El termómetro baila de manera extrema y las inundaciones han terminado por erosionar la escasa actividad agrícola de la zona, alertan en Naciones Unidas. Cada vez lo tienen peor los bereberes más libres del Atlas, a los que conoce bien el escritor vitoriano Miguel Gutiérrez Garitano. Los ha visitado dos veces: «Son tierras durísimas, los caminos muy malos y la climatología terrible. Cuando llevas varios días te sangra la nariz. Es por el polvo, el polvo que viene del Sahara. Aparentan 80 años, pero tienen 40. Viven en la miseria». Pero no en la ingenuidad que aparenta la cámara de Youssef. «Vas por esos caminos, llevas dos días solo sin ver a nadie y de repente te encuentras con un tipo que refresca dos Coca-Colas en un arroyo y empieza la negociación. Son tan pobres que en cuanto entra un turista en las montañas corre la voz de valle en valle. No sé cómo lo hacen. El tipo del arroyo igual se ha desplazado un montón de kilómetros».

«Sientes felicidad»

Los niños no tienen libros, leen los caminos. A Gutiérrez Garitano lo siguieron durante horas: «Al principio te hacen gracia, luego te preocupas porque te acompañan demasiado tiempo. Los críos te ayudan a cruzar un río, a moverte por las laderas, lo único que quieren es aprender idiomas, y lo consiguen. Sus padres les empujan a ello». El guía come mejor que el pastor. El hombre mejor que la mujer. «Hacen el trabajo más duro. Cargan con el agua y los troncos. Las mulas se cuidan más que a las niñas de entre 6 y 15 años, que son las que llevan la leña. Si intentas ayudarlas, lo fastidias todo. Piensan que las quieres cortejar, es una ofensa terrible. Encima no puedes con el fardo porque pesa 70 kilos. Ellas trabajan a lo bestia en casa y en el campo. Los chicos hacen viajes largos, conducen el burro, pastorean con las cabras...».

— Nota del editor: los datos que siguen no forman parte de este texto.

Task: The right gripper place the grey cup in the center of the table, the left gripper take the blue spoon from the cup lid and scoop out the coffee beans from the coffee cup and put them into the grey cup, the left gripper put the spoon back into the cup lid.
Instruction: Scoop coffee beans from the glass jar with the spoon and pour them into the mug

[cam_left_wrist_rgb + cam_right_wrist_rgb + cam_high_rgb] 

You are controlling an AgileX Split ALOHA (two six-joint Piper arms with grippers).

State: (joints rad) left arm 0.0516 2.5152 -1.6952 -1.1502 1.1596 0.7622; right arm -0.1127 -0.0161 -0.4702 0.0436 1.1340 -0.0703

En esa soledad hostil, alejado del caos de las medinas, el fotógrafo marroquí Youssef Boudlal ha encontrado la dicha: «Nos centramos en su falta de servicios básicos, en sus condiciones difíciles. Pero cuando vives con ellos lo que más sientes es felicidad. La vida sin complejidades, ni engorros. A veces me pregunto ¿de verdad, qué es mejor?».